### Problem details
Search the data for the word "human" and copy every line that contains it.

### Records from a collection
····················

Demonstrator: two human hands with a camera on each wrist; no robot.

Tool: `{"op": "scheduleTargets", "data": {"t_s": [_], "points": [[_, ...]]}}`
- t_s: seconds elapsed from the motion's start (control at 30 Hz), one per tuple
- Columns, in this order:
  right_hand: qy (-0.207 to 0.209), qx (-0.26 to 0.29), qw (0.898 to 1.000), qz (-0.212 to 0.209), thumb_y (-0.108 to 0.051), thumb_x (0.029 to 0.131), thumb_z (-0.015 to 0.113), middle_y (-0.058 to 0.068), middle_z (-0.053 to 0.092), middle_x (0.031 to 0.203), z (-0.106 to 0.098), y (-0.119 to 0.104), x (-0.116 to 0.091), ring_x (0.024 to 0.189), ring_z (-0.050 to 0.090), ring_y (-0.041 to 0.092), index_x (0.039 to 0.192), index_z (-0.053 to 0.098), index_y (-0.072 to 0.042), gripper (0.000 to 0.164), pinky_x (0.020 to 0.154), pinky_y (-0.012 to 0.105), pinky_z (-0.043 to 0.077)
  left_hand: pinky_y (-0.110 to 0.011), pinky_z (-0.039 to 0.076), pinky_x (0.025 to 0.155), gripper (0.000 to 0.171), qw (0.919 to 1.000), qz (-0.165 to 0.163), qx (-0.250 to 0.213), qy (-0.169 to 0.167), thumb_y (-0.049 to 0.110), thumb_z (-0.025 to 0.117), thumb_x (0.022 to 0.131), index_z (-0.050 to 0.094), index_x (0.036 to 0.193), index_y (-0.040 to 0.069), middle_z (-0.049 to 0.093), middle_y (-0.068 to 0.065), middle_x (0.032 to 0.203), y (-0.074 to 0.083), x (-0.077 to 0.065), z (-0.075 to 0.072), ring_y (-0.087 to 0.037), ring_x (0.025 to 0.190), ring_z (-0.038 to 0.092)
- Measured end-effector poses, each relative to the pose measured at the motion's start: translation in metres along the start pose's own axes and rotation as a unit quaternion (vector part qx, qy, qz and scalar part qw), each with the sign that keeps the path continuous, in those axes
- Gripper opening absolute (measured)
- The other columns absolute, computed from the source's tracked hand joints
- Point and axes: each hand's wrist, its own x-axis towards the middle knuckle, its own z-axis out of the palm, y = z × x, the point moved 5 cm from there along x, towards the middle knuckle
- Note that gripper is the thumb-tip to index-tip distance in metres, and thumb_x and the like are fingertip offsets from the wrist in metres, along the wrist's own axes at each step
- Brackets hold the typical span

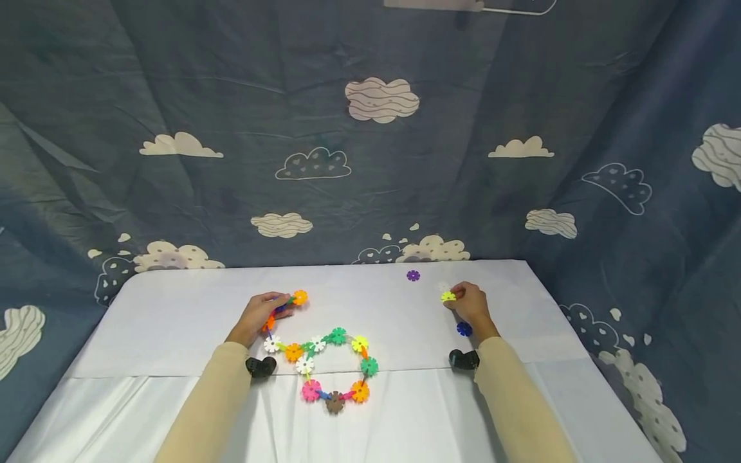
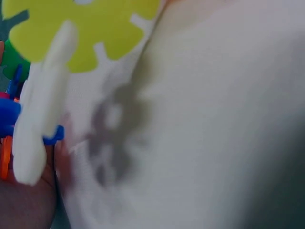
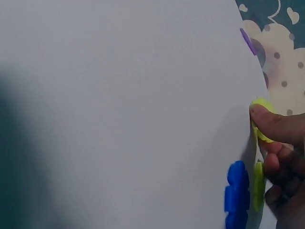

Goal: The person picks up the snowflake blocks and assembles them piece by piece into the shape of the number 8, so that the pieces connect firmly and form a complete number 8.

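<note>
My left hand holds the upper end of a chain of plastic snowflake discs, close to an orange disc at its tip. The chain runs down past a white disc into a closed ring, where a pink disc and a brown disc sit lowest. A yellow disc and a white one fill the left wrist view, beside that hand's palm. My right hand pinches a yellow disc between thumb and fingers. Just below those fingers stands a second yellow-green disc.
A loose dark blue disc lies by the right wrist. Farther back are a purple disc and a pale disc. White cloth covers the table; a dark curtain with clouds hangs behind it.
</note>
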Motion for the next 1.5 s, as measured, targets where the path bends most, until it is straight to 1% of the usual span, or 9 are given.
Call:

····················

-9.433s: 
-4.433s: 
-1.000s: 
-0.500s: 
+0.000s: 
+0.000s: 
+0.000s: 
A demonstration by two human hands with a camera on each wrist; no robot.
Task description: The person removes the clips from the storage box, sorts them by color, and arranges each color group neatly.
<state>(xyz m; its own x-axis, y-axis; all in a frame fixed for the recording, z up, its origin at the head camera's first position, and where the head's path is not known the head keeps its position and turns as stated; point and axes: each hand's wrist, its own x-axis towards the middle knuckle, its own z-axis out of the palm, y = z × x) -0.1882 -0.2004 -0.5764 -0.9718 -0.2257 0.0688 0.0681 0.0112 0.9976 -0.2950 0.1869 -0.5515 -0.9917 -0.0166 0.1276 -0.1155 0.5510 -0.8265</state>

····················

### Solution to the exercise
Demonstrator: two human hands with a camera on each wrist; no robot.
A demonstration by two human hands with a camera on each wrist; no robot.

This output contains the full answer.